This review of the four themes provides a theoretical foundation for addressing IoT security using the integrated themes of provenance, blockchain, and AI. To integrate the themes, a review of the blockchain frameworks was also conducted.
3.5. Review of Blockchain Frameworks
In this sub-section, three blockchain frameworks are evaluated. Ethereum is available to developers as a client machine called the Ethereum Virtual Machine (EVM) that needs to be connected with the global development network of Ethereum so EVM states can be agreed upon by all participants globally [
50]. Currently, Ethereum supports “Eth” cryptocurrencies. Developers need to invest in Eth and then pay to fulfill requests for the execution of their codes. Smart contracts can be written in Solidity and Vyper, which are Ethereum-specific languages [
51]. In addition, several open-source free tools are available to create distributed apps [
52]. This research may use one of those tools to create a provenance application, but only with the permission of the development community and by paying their fees using the “Eth” currency. Ethereum is not suitable for cross-industry blockchain research in applications other than cryptocurrencies as it is tightly controlled by its development community. Its development for new industrial applications can only be achieved in collaboration with others.
Unlike Ethereum, Hyperledger and Corda can be viewed as generic and open blockchain frameworks, which can be implemented across multiple industries for multiple applications and installed at a network level in a single computer running Linux or Windows [
53,
54]. Like Ethereum, they can support cryptocurrencies. The good part of Hyperledger and Corda is that they can be used for academic research on new solutions of blockchains and can be deployed in an isolated development environment controlled by a developer. This is because, unlike Ethereum, they have their native permission systems to implement and control privacy locally. Further, both Hyperledger and Corda do not allow unknown identities to connect and transact on the network.
Hyperledger and Corda operate peer-to-peer semi-private blockchain networks to construct mutually agreed contracts and manage state changes and flows in them. The architecture described in
Figure 1 is taken from Hyperledger sources [
55]. At the fundamental level, the blockchain networks established using Hyperledger and Corda are not public. They are semi-private, which is established at the mutual consent of agreeing parties forming a closed group. The parties contributing to the semi-private blockchain network are “peers” owning “chain-codes” and having “policies” governing transactions over secured “channels”. The secured “channels” constitute the fundamental fabric of the blockchain network. The peers use their chain-code interfacing to the channels for exchanging “assets”. Assets may be imagined as anything having a business and financial value that one party can offer to another party. For example, a basket of apples sold is an asset exchange changing hands, and the payment made for it is also an asset exchange changing hands. All such exchanges are recorded in a “ledger” that is visible to all transacting parties. The exchanges are agreed upon through a “smart contract”. The transactions recorded in the “ledger” are immutable and private as they are recorded in encrypted blocks recognized by hash functions. The transactions are verified using algorithms called “consensus”. The architecture in
Figure 2 was analyzed based on the scenario explained by [
55]. The legend for the identifiers shown in
Figure 2 is the following:
R0, R1, R2, and R3 = Organizations collaborating to build the blockchain network for provenance called BNP; R0 is the contracting authority, and others are suppliers;
R1 has access only to the network configuration CC1; R2 and R3 have access to network configurations CC2 and CC3.

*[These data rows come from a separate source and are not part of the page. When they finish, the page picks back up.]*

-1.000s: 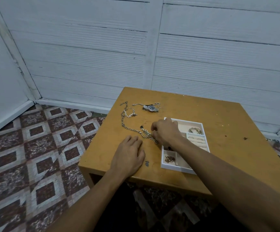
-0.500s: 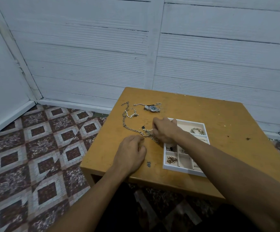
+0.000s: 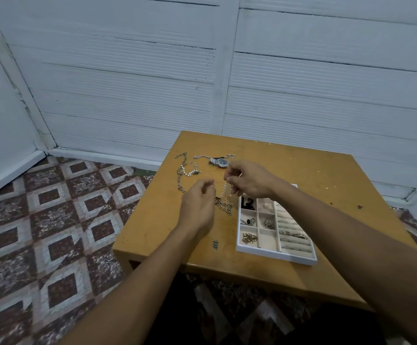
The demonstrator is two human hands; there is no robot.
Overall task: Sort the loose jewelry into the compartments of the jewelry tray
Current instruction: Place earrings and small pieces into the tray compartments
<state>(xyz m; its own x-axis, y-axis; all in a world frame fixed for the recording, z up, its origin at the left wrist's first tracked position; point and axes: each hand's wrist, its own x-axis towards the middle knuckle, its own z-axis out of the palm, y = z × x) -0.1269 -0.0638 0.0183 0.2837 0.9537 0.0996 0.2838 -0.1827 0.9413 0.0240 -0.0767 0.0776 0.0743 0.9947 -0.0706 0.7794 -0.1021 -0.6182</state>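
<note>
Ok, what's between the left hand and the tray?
Head view: a tangled chain on the table, and a pearl strand hanging from the right hand.

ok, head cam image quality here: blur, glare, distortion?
Head view: dim, even light, no glare; wide-angle bends the wall boards and table edge; right hand and the beaded strand it pinches look soft; pieces in the jewelry tray barely resolve.

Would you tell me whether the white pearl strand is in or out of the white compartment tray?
Out: the white pearl strand hangs pinched in the right hand above the wooden table, beside the white compartment tray.
</note>
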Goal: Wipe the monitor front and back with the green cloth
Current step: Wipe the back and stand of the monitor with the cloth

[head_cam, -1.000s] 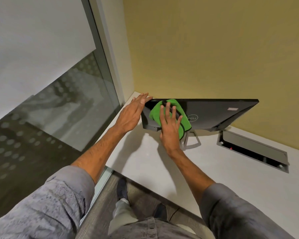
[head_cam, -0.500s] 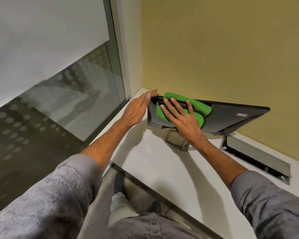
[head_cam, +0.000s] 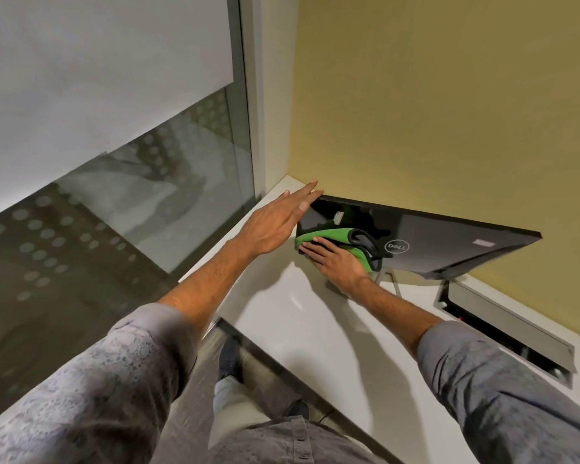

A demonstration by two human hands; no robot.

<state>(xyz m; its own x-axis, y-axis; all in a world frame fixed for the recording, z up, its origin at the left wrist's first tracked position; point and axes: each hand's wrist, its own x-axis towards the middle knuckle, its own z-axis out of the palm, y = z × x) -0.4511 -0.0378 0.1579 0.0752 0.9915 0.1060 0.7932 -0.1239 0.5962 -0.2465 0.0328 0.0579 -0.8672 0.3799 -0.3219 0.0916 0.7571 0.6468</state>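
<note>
A: Since half a second ago, the right hand point(head_cam: 335, 261) and the folded green microfibre cloth point(head_cam: 329, 236) have slid from the top edge to the lower left of the back of the glossy black flat monitor point(head_cam: 449, 246).

B: Hands?

A: Right: fingers flat, pressing the cloth to the panel, no pinch. Left hand point(head_cam: 280, 222): fingers straight, touching the upper left corner.

B: Monitor location?

A: On its thin grey metal stand point(head_cam: 395, 286) on the white desk point(head_cam: 298, 316), back toward the person, front hidden.

B: Handling?

A: Judged: thin, light, tippy, slippery gloss. Brace at the edge or corner, never the screen. The cloth is limp, so a flat palm suits it.
</note>
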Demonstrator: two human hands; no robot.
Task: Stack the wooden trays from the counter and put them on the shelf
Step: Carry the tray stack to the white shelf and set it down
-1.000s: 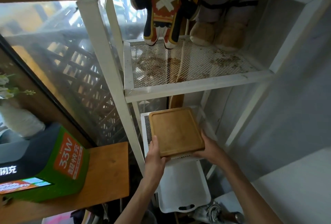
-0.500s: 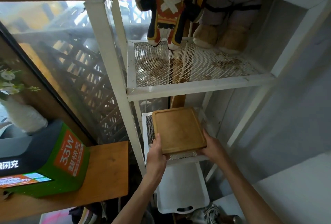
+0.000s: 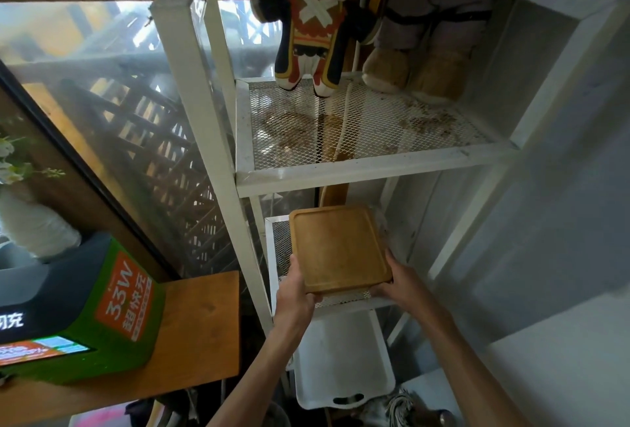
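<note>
**Trays at the lower shelf, both hands on the near corners**

My left hand [image 3: 295, 293] grips the near-left corner of the wooden trays [image 3: 337, 247]. The thumb lies up along the left rim and the fingers are curled underneath, out of my sight. My right hand [image 3: 404, 281] does the same at the near-right corner, thumb on the edge and fingers tucked below. Neither hand is spread; both are clamped on the wood.

I read this as the last step, setting the trays down. They sit level over the mesh of the lower shelf [image 3: 278, 249], with the far edge deep under the upper shelf [image 3: 358, 167] and the near edge just short of the front rail. From above I see only the top tray, so I cannot count what lies under it. I also cannot tell whether the bottom already touches the mesh.

The next move, as I judge it, is to lower the trays until the mesh takes the weight. Then I would slide my fingers out from under without dragging the trays forward, and perhaps nudge them further in.

A white tray [image 3: 341, 358] lies on the level below. A plush doll [image 3: 317, 17] stands on the upper shelf. To the left, well apart, a green box [image 3: 102, 304] rests on a wooden surface [image 3: 197, 324].
</note>
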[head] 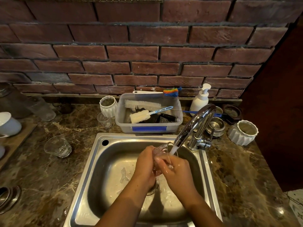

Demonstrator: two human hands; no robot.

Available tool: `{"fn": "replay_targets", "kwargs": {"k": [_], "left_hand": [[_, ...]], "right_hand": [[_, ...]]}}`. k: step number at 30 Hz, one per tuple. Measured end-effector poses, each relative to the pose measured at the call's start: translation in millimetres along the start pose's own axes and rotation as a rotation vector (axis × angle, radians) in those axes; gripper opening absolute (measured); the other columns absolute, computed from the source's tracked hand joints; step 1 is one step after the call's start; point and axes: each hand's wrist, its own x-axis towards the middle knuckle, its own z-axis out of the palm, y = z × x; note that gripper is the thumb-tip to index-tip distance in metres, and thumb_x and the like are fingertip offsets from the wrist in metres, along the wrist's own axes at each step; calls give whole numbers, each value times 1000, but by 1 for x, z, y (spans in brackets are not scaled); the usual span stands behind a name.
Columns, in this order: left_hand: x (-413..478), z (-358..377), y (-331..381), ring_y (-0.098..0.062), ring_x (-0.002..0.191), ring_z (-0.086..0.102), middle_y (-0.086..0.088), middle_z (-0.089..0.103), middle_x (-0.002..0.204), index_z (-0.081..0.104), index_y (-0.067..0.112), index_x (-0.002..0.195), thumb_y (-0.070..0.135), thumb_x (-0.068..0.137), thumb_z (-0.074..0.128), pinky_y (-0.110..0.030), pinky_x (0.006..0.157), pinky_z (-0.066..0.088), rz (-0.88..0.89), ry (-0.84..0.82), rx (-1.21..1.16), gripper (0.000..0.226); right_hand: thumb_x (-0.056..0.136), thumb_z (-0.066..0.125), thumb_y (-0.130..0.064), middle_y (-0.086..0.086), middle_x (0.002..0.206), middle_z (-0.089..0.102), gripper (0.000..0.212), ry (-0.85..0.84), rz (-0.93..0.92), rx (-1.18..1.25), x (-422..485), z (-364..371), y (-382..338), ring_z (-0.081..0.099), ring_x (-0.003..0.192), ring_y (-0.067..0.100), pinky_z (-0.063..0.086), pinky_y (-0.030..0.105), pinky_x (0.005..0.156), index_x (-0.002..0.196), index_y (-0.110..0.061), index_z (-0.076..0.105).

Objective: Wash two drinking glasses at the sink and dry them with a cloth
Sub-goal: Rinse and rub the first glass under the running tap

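A clear drinking glass [161, 149] is held over the steel sink [98, 161], tilted under water running from the chrome tap [195, 122]. My left hand [145, 163] grips the glass from the left. My right hand [177, 171] wraps round its lower side from the right, wet with water. Much of the glass is hidden by both hands. A second clear glass [57, 146] stands on the marble counter left of the sink, apart from my hands. No cloth is in view.
Behind the sink stands a plastic tub [148, 128] with brushes and a sponge wand. A white soap pump bottle [200, 99] and steel bowls [215, 126] are by the tap. White ribbed pots [242, 132], a small glass [104, 120] and cups sit on the counter.
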Motion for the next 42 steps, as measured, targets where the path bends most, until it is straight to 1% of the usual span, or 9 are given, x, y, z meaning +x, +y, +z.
{"fn": "replay_targets", "kwargs": {"k": [7,10,18,21,24,28,35,38,42], "left_hand": [[-7,-2,-10,-9,88,62,4,65,94,66,23,97,36,100,43,-19,73,51,915,5,582,27],[-3,-8,-9,-9,93,59,5,61,101,68,17,106,36,100,39,-18,76,47,1087,-45,799,35],[-9,9,5,-15,70,68,-7,76,82,71,25,93,31,101,52,-29,54,51,62,-77,132,23],[-10,0,15,-24,81,75,-11,79,85,72,14,108,38,98,59,-32,59,57,-241,-128,-81,29],[-8,0,14,-20,69,76,-10,78,80,72,12,100,34,98,57,-31,54,58,-213,-126,-82,26],[-7,8,5,-18,66,63,-10,70,81,65,13,91,22,101,45,-26,47,47,214,1,168,25],[-5,-7,-7,-5,91,57,7,61,100,66,20,103,38,101,41,-17,75,47,1012,-51,881,31],[-4,-8,-8,-5,93,59,6,62,103,65,23,105,34,103,43,-18,76,50,962,-104,839,25],[-5,5,-3,-16,79,68,-5,72,90,68,23,93,25,103,50,-27,56,53,351,-83,347,20]], "right_hand": [[94,67,-25,15,102,76,24,144,554,731,19,1,-11,72,101,31,55,48,91,109,-7,71],[97,59,-12,20,105,74,18,137,677,902,25,-9,-10,72,98,33,57,47,81,109,-5,70],[90,59,-44,-2,70,74,25,98,143,44,13,-5,-11,72,69,9,57,36,68,79,-25,72],[92,46,-55,-12,93,75,36,-34,-133,-395,7,-11,-6,66,98,10,48,38,96,97,-34,74],[91,47,-53,-18,96,74,32,2,-141,-367,4,-9,-7,62,100,1,42,38,105,98,-37,74],[93,63,-29,-3,76,76,16,127,147,198,6,4,-18,73,75,11,59,30,69,85,-25,75],[86,70,-30,20,116,72,34,127,724,969,17,-4,-15,64,115,39,45,59,105,115,-12,70],[90,67,-24,20,110,74,19,143,685,919,19,-5,-12,71,104,34,55,51,93,105,-15,75],[91,60,-47,-3,77,77,19,186,304,285,14,-1,-9,74,75,12,58,31,67,85,-36,74]]}}
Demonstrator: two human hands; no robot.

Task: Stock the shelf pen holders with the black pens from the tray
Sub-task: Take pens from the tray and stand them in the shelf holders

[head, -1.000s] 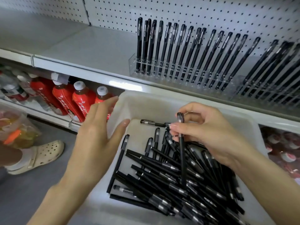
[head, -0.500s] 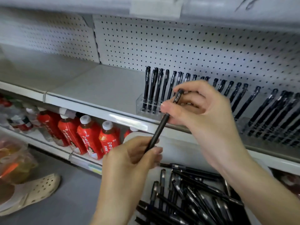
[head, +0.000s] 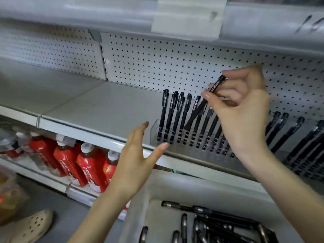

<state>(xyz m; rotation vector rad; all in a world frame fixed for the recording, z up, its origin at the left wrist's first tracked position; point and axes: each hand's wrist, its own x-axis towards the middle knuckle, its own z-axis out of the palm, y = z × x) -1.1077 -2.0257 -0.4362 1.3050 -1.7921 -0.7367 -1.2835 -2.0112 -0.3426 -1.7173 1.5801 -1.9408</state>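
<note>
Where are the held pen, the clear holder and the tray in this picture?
held pen (head: 216, 85), head view, on its printed upper barrel.
holder (head: 154, 133), head view, on its clear left end wall.
tray (head: 175, 188), head view, on its white far wall.

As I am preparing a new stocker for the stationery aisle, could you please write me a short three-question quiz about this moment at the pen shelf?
1. Multiple choice: what does the right hand hold?
A) a price label
B) one black pen, pinched near its upper end
C) nothing

2. True or false: the left hand holds a pen.

3. Short answer: where do the loose pens lie that are not yet in the clear holder?

Key
1. B
2. False: its fingers are spread and it holds nothing.
3. In the white tray below the shelf.
</note>
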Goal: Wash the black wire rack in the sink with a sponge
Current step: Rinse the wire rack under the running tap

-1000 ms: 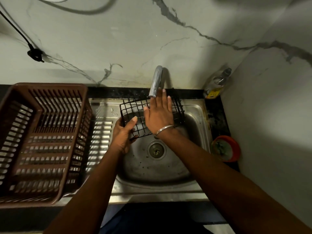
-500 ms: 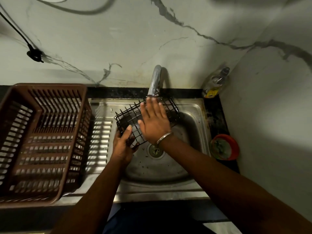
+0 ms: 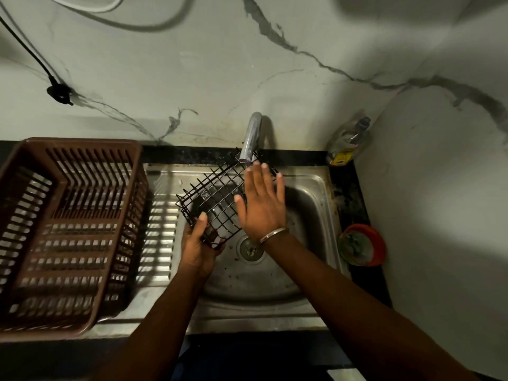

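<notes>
The black wire rack (image 3: 217,196) is held tilted over the steel sink (image 3: 310,199), its far end right under the tap spout (image 3: 251,138). My left hand (image 3: 199,243) grips its near corner, thumb on top of the wires. My right hand (image 3: 262,200) lies flat on the rack's right part, fingers straight and spread, a metal bangle at the wrist. Water seems to run from the tap onto the rack. No sponge shows in either hand.
A brown plastic dish basket (image 3: 68,229) stands on the ribbed drainboard (image 3: 160,229) at left. A clear bottle (image 3: 349,141) sits in the back right corner. An orange-rimmed bowl (image 3: 361,244) rests on the dark counter strip, right of the sink. The drain (image 3: 251,247) lies below the rack.
The rack has turned counter-clockwise and tilted, its near corner swinging left toward the drainboard. My right hand slid along the wires to the rack's right side.
</notes>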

P1, P2, and P3 = Blockchain peers for the suppliers R1, R2, and R3;
O = Blockchain contracting authority (owner of the smart contracts);
C1 and C2: Network channels for network configurations CC1 and CC2, respectively;
CA0, CA1, CA2, and CA3: Certification authorities of the organisations R0, R1, R2, and R3, respectively;
S1 and S2: State databases of network configurations CC1 and CC2;
L1 and L2: Ledgers of network configurations CC1 and CC2;
A1, A2, and A3: Off-chain cloud manufacturing applications maintained by R1, R2, and R3;
ProvDB: Provenance database interfacing A, A2, and A3;
AI: Artificial intelligence.
In the blockchain network design shown in
Figure 1, the state databases S1 and S2 are the main systems receiving regular updates on the events completed, as per the terms of the smart contracts stored in smart ledgers L1 and L2. State changes in S1 and S2 are facilitated by the provenance events logged in ProvDB streamed through the applications A1, A2, and A3 on behalf of organizations, R1, R2, and R3. The administrators of A1, A2, and A3 are responsible for the accuracy and integrity of events data recorded in ProvDB and fed to S1 and S2 state databases inside the blockchains. It should be noted that A1, A2, and A3 are the focal points for building strong provenance security controls in this proposed solution.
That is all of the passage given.